Improving embedding of graphs with missing data by soft manifolds

Embedding graphs in continous spaces is a key factor in designing and developing algorithms for automatic information extraction to be applied in diverse tasks (e.g., learning, inferring, predicting). The reliability of graph embeddings directly depends on how much the geometry of the continuous space matches the graph structure. Manifolds are mathematical structure that can enable to incorporate in their topological spaces the graph characteristics, and in particular nodes distances. State-of-the-art of manifold-based graph embedding algorithms take advantage of the assumption that the projection on a tangential space of each point in the manifold (corresponding to a node in the graph) would locally resemble a Euclidean space. Although this condition helps in achieving efficient analytical solutions to the embedding problem, it does not represent an adequate set-up to work with modern real life graphs, that are characterized by weighted connections across nodes often computed over sparse datasets with missing records. In this work, we introduce a new class of manifold, named soft manifold, that can solve this situation. In particular, soft manifolds are mathematical structures with spherical symmetry where the tangent spaces to each point are hypocycloids whose shape is defined according to the velocity of information propagation across the data points.
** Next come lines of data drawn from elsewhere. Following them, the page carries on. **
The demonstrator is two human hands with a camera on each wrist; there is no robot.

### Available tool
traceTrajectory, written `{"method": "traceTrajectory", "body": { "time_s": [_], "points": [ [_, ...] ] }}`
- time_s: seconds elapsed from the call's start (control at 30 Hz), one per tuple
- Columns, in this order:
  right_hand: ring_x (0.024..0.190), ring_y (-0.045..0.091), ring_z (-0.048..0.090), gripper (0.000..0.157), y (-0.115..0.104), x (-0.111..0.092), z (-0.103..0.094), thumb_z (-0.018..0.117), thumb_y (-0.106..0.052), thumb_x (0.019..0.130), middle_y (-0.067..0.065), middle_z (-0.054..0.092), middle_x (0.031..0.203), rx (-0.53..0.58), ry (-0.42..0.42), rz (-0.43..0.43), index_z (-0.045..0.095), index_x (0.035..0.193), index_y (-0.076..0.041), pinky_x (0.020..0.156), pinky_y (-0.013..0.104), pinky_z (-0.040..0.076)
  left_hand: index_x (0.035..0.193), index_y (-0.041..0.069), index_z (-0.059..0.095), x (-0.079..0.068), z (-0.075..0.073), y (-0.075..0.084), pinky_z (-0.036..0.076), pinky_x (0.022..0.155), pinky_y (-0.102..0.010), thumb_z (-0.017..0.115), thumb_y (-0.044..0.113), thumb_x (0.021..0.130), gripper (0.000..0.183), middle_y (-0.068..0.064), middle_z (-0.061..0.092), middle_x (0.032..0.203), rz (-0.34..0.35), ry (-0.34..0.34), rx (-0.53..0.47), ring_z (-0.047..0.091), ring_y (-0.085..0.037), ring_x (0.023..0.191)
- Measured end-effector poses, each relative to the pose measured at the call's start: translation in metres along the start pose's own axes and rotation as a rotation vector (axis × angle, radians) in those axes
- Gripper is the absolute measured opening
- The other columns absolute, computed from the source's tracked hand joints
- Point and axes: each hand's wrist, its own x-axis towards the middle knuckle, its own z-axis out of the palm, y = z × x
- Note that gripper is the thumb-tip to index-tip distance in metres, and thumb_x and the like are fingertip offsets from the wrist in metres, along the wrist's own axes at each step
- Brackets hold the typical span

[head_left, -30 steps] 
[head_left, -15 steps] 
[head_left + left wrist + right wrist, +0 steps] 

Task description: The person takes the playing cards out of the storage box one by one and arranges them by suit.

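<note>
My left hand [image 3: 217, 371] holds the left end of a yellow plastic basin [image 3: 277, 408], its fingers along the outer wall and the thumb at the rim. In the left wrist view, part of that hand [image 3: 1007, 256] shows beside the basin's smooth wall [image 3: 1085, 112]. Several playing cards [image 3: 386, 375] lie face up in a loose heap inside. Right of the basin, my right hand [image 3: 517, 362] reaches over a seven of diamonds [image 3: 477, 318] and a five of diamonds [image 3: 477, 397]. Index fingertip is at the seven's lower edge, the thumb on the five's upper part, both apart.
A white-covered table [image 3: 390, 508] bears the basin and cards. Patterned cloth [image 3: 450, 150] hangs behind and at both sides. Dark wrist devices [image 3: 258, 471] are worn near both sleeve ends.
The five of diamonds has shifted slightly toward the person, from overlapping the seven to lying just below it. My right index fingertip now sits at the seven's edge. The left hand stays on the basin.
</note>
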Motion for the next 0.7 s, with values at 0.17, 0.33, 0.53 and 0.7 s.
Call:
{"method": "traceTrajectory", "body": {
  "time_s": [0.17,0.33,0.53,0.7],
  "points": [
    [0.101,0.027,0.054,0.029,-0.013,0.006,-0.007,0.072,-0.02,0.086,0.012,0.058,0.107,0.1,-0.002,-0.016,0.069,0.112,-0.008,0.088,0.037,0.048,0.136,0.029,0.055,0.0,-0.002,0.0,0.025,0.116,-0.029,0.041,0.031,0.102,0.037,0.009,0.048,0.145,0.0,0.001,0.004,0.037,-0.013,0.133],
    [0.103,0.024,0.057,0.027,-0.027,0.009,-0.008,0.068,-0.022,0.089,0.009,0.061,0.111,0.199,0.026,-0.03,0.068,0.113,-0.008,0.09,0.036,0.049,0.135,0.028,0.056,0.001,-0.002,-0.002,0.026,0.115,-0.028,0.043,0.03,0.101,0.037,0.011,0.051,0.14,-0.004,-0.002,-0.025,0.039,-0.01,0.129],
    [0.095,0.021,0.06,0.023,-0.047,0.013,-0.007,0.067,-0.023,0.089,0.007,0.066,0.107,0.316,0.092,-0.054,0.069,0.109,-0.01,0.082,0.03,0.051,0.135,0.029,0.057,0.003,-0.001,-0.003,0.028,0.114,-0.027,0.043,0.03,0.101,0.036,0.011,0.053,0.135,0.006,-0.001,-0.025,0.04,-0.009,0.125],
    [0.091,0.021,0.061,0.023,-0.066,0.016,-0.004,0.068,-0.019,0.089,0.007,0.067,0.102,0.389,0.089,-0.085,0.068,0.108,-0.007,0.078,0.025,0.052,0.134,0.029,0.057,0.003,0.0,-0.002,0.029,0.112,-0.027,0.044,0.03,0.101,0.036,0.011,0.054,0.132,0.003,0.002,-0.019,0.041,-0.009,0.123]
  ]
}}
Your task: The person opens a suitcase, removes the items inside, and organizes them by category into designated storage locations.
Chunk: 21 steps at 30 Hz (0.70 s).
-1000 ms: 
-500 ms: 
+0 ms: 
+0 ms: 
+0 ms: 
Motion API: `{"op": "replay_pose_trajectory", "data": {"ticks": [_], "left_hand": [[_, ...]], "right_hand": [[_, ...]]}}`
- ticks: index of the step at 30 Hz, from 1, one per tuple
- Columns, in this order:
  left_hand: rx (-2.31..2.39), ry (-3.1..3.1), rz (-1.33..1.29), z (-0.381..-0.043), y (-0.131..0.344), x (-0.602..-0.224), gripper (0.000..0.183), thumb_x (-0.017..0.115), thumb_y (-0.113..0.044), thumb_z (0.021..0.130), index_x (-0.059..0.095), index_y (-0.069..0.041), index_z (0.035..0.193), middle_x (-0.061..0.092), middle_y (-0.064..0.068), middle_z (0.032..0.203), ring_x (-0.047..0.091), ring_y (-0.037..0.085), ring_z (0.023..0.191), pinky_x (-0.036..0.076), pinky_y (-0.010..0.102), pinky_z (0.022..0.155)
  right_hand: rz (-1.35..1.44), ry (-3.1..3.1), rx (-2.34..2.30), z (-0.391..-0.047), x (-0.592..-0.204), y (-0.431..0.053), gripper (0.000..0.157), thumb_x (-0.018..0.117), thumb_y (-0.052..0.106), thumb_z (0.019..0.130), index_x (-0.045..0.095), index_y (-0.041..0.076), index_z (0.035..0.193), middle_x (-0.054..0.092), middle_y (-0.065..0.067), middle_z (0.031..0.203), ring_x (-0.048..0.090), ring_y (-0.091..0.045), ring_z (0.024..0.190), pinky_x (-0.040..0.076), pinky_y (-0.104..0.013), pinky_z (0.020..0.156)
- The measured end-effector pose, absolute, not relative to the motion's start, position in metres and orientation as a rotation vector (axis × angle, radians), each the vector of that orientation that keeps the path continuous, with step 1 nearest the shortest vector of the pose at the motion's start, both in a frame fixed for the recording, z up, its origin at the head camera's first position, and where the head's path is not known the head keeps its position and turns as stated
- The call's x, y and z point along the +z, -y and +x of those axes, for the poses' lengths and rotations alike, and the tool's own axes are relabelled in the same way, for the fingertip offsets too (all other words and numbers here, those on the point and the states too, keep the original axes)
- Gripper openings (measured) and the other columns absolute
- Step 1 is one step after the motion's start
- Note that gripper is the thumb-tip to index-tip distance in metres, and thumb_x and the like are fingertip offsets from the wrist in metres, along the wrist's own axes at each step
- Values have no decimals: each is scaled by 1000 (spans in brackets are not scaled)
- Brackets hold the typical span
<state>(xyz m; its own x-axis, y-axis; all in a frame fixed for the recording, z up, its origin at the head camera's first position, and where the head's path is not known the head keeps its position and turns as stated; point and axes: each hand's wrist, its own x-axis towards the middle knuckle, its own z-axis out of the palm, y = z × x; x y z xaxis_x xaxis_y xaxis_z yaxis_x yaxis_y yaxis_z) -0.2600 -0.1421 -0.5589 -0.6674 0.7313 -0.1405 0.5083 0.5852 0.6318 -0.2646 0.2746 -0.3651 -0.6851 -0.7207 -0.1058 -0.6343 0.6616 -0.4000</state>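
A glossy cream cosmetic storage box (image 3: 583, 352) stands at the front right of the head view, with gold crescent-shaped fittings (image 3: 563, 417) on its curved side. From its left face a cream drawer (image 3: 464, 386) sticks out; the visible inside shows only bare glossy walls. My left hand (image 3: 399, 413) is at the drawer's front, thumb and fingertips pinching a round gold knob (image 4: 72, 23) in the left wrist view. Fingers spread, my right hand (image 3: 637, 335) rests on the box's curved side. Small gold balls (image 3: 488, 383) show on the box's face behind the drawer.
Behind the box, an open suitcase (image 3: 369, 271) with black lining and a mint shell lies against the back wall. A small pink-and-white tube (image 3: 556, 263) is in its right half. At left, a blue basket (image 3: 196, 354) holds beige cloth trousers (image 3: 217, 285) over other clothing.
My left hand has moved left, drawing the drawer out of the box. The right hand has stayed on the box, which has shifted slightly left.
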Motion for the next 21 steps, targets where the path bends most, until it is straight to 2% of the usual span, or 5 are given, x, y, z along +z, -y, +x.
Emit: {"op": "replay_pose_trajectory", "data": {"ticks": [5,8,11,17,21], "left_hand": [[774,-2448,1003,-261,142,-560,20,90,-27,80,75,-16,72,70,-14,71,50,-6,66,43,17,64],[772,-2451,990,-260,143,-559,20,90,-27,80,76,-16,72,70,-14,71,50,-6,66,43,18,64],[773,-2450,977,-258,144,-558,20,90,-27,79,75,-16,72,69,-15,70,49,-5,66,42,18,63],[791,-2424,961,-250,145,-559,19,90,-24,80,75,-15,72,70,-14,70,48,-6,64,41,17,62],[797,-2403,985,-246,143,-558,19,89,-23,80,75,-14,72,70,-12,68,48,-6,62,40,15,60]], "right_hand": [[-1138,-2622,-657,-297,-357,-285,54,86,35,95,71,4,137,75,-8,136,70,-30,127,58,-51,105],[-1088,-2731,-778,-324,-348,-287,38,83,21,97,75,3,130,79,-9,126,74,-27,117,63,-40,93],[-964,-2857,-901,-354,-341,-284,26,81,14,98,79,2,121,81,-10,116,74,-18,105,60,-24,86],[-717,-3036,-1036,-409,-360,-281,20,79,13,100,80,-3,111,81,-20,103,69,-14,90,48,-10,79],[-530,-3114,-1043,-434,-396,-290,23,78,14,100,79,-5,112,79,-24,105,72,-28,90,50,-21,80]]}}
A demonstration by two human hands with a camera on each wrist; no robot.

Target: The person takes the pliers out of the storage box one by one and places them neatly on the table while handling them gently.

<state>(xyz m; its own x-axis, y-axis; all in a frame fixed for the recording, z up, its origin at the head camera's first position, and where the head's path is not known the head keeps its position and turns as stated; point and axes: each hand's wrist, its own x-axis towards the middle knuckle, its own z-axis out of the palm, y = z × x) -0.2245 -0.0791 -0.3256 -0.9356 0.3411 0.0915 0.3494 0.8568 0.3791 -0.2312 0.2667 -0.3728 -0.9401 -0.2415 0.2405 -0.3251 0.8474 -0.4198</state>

Using soft manifolds for graph embedding, we can provide continuous spaces to pursue any task in data analysis over complex datasets. Experimental results on reconstruction tasks on synthetic and real datasets show how the proposed approach enable more accurate and reliable characterization of graphs in continuous spaces with respect to the state-of-the-art.

翻译：将图嵌入连续空间是设计开发面向多样任务（如学习、推理、预测）的自动信息提取算法时的关键因素。图嵌入的可靠性直接取决于连续空间几何结构与图结构的匹配程度。流形作为一种数学结构，能够在其拓扑空间中融合图的特征，特别是节点间的距离。当前基于流形的图嵌入算法利用了一个假设：流形上每个点（对应图中的节点）在切空间上的投影局部近似于欧几里得空间。尽管该假设有助于获得嵌入问题的高效解析解，但它并不适用于处理现代真实图——这类图通常具有跨节点的加权连接，且常基于存在缺失记录的稀疏数据集计算得出。本文提出一类名为软流形的新型流形结构来解决该问题。具体而言，软流形是具有球对称性的数学结构，其上各点的切空间为内摆线，其形状根据数据点间信息传播速度来定义。通过将软流形应用于图嵌入，我们能够为复杂数据集上的各类数据分析任务提供连续空间支持。在合成数据集与真实数据集上的重建任务实验结果表明，相较于现有方法，所提方法能够更准确、更可靠地实现连续空间中的图表征。